4 risposte a “Il lato B del Merchandising”

  1. Beh in effetti in molti casi il merchandising viene persino regalato, vedi ad esempio: fiere, inaugurazioni, promozioni… Quando invece è disponibile su catalogo si tende a speculare sulla passione che i clienti hanno per un marchio.

  2. Il merchandising che si trova nei cataloghi dei prodotti di diversi marchi però non è paragonabile a quello che viene dato in omaggio durante un evento. Di solito ti regalano dei lacci portacellulare o cappellini o ancora oggetti senza un’apparente utilità.
    Comunque sì, in effetti, il merchandising che invece viene venduto tende ad essere un po’ caro.

  3. Beh sarebbe sufficiente che i prodotti che vengono realizzati per pubblicizzare un marchio costassero meno dei prodotti ordinari. In questo modo potresti pagare meno ad esempio di un set di valigie perchè espongono della pubblicità e quando viaggi altre persone la vedono. In sostanza il cliente avrebbe uno sconto su un prodotto in cambio della pubblicità che riceve il marchio.

  4. Forse il gioco commerciale consiste non tanto nell’andare in giro con prodotti che fanno pubblicità ad un marchio, ma proprio nel far pagare tanto prodotti che espongono quel marchio. Provo a spiegarmi meglio, probabilmente si paga il prestigio di avere un prodotto che presenta un particolare marchio in bella evidenza. Quasi come se l’azienda pubblicizzata non avesse interesse ad avere pubblicità anche dai tuoi acquisti, ma avesse interesse nel far vedere che tu sei disposto a spendere tanto per quel marchio.

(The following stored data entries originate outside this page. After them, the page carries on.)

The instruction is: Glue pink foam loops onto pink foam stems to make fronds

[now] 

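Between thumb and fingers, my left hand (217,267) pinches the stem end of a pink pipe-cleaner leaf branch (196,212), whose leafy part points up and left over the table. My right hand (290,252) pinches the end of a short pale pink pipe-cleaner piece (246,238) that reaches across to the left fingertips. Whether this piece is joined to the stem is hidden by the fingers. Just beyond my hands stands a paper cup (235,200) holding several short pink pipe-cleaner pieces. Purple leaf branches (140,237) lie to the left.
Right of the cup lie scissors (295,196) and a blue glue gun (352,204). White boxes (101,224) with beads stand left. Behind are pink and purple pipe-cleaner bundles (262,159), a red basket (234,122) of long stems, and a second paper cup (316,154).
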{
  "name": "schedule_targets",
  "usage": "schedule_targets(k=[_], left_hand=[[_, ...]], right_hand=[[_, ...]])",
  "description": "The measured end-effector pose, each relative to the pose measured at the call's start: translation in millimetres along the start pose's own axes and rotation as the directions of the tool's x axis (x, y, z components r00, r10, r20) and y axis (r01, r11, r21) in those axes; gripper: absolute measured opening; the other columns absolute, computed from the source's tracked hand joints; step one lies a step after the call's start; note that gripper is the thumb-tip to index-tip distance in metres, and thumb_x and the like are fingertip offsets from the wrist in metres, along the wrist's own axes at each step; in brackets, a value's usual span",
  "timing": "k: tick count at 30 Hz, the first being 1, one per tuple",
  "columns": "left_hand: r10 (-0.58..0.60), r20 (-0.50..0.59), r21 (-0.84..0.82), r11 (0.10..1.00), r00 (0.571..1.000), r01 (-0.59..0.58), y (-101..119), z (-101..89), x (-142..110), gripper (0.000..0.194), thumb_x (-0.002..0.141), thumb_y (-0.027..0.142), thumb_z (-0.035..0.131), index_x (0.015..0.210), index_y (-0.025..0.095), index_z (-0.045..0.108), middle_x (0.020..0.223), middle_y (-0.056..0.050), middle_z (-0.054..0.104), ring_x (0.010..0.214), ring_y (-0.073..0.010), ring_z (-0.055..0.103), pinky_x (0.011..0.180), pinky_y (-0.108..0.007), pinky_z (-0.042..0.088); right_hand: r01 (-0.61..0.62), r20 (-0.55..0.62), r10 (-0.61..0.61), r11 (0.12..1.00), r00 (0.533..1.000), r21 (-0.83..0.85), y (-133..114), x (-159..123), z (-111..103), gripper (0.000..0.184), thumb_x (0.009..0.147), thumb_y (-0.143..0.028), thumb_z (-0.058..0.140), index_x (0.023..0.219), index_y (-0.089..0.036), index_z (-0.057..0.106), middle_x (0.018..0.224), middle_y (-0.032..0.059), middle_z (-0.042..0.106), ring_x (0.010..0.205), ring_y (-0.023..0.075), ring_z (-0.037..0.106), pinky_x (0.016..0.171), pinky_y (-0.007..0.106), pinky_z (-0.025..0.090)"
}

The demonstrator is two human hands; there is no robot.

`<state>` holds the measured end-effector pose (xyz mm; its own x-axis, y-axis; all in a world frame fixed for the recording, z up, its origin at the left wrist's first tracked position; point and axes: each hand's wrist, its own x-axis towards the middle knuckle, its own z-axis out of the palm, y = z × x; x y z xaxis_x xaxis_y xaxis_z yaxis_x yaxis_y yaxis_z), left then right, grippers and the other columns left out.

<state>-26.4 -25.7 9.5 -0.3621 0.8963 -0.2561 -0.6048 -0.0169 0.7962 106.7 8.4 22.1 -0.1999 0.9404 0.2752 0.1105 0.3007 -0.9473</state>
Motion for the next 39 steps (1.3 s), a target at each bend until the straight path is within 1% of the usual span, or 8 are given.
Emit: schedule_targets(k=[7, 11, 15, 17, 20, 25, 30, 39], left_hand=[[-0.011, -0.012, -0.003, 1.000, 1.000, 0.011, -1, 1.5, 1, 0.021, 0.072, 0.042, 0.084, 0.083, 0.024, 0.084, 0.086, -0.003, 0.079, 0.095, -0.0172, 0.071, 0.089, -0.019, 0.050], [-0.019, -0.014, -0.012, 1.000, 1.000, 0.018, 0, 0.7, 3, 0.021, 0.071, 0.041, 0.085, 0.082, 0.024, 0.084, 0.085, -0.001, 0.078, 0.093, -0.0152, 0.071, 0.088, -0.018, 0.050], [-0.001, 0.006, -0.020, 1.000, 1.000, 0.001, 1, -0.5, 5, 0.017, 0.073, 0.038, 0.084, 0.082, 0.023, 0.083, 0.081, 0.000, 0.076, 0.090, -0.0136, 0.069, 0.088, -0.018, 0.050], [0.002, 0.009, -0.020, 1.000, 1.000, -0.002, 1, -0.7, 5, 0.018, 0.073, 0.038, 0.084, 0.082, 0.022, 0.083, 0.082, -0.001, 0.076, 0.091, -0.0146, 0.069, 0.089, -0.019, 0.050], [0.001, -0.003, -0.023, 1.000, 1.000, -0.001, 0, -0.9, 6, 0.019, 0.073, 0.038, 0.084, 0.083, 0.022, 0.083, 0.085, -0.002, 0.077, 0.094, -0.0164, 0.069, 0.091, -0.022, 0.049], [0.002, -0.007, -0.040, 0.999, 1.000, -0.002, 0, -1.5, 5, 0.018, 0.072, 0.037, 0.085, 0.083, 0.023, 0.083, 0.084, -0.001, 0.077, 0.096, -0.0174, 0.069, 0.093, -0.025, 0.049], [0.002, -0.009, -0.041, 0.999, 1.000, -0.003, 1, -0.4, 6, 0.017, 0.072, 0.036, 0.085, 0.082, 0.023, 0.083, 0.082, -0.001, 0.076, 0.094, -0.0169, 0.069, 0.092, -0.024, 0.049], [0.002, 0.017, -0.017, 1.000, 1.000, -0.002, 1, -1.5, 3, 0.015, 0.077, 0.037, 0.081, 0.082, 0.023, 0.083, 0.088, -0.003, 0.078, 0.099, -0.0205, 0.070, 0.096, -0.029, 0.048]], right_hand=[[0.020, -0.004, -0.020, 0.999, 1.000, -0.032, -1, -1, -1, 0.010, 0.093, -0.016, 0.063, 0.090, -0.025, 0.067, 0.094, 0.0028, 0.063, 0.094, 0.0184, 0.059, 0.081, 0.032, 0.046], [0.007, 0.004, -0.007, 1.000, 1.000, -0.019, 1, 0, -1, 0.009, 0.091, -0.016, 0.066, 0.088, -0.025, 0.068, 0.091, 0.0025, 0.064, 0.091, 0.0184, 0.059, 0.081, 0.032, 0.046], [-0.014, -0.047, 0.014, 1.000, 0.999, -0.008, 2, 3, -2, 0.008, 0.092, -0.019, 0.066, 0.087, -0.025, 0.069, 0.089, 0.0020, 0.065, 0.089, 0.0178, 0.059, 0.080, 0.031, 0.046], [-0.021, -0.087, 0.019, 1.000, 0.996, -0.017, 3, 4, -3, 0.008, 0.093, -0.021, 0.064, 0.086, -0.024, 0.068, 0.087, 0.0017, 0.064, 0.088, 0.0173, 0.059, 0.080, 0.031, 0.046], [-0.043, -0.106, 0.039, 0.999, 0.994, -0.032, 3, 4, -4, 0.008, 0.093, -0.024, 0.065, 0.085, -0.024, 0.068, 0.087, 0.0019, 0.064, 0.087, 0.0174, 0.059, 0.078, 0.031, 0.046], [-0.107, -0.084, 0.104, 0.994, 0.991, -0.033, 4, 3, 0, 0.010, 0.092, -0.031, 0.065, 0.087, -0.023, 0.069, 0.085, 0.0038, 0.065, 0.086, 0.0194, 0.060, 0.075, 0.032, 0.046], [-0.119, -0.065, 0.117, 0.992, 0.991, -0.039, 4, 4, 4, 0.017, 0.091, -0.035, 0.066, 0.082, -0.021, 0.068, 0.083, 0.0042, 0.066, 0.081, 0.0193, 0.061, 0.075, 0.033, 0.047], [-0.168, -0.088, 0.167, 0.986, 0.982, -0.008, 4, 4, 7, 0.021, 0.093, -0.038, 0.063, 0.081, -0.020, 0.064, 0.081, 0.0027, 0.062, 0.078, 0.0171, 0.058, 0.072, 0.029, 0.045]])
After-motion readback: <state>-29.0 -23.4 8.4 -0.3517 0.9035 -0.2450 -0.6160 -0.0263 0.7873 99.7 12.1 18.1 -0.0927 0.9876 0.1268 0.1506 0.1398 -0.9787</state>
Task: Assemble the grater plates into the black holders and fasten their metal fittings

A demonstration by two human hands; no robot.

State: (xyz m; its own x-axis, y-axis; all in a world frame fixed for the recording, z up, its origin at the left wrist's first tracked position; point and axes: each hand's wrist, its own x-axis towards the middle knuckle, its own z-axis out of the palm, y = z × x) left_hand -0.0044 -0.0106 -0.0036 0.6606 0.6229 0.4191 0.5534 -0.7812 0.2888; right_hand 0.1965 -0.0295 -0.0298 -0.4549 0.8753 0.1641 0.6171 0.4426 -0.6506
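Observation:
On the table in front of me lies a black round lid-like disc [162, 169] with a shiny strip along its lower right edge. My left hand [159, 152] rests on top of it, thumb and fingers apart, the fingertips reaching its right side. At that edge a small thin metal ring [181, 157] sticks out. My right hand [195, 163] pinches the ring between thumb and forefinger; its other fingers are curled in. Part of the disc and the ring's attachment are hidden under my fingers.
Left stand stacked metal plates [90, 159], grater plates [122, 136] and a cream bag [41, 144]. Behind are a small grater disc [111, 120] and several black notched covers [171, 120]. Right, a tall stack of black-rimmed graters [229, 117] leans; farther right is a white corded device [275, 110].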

Una prova del nove sarebbe ad esempio l’acquisto di un prodotto di merchandising che non espone un logo grande e visibile o che, addirittura, lo espone solo in una parte non chiaramente visibile (una targhetta interna). In questo modo se chi apprezza il tuo oggetto ti chiede dove l’hai acquistato e tu rispondi che è della marca XXXX e costicchia tot, allora forse nella persona con cui hai avuto questo scambio di informazioni rimane un segno di quel marchio. Probabilmente se costasse poco l’effetto non sarebbe il medesimo.